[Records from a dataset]
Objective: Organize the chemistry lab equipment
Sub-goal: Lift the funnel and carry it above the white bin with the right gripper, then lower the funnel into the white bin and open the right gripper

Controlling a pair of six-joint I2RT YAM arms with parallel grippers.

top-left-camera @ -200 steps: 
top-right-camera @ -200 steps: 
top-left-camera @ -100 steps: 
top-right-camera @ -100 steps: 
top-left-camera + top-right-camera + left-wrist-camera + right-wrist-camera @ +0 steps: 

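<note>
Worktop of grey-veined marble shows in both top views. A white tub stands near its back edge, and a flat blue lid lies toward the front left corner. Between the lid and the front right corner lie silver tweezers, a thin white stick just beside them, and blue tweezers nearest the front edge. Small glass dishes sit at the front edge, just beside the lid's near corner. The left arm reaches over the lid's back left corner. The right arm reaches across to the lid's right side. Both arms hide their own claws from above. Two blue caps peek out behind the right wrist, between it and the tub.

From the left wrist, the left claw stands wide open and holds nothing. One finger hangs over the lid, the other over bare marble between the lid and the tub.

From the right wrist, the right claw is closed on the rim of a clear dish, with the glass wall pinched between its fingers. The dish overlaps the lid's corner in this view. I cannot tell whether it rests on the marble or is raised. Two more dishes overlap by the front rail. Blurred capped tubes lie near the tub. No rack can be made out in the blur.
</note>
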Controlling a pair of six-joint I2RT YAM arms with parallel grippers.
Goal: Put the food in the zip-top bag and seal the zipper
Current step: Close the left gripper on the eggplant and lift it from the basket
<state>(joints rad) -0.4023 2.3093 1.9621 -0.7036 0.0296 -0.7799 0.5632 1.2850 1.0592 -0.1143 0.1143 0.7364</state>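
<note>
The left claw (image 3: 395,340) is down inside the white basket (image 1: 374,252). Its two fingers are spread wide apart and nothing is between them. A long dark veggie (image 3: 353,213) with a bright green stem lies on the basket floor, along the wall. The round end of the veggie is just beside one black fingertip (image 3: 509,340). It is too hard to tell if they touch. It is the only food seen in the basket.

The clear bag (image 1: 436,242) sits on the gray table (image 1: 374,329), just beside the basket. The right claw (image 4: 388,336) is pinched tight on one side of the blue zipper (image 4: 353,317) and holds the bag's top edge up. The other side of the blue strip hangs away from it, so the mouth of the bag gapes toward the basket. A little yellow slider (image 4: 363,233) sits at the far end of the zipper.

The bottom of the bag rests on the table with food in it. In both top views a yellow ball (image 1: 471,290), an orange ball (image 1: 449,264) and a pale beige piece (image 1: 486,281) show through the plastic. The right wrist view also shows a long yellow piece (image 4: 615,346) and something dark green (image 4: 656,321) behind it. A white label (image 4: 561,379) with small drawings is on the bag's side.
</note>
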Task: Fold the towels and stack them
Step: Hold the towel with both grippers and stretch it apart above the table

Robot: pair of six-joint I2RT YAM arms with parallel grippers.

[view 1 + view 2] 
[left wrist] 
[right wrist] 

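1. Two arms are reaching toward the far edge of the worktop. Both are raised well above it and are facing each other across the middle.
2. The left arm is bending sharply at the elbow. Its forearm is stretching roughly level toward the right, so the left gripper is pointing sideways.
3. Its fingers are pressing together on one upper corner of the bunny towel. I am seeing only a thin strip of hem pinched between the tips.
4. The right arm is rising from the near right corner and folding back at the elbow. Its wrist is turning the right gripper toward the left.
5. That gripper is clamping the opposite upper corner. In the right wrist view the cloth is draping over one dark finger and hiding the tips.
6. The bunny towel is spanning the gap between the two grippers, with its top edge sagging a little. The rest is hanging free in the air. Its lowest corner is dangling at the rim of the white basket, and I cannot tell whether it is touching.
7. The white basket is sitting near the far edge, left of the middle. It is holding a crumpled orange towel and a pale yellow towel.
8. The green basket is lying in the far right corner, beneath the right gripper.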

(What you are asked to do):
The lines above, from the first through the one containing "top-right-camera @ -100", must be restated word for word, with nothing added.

(Answer section):
Objective: Organize the chemistry lab equipment
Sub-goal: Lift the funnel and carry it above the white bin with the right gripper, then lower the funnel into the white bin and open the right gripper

Controlling a pair of six-joint I2RT YAM arms with parallel grippers.

top-left-camera @ -200 steps: 
top-right-camera @ -200 steps: 
top-left-camera @ -100 steps: 
top-right-camera @ -100 steps: 

This brings the exercise to completion.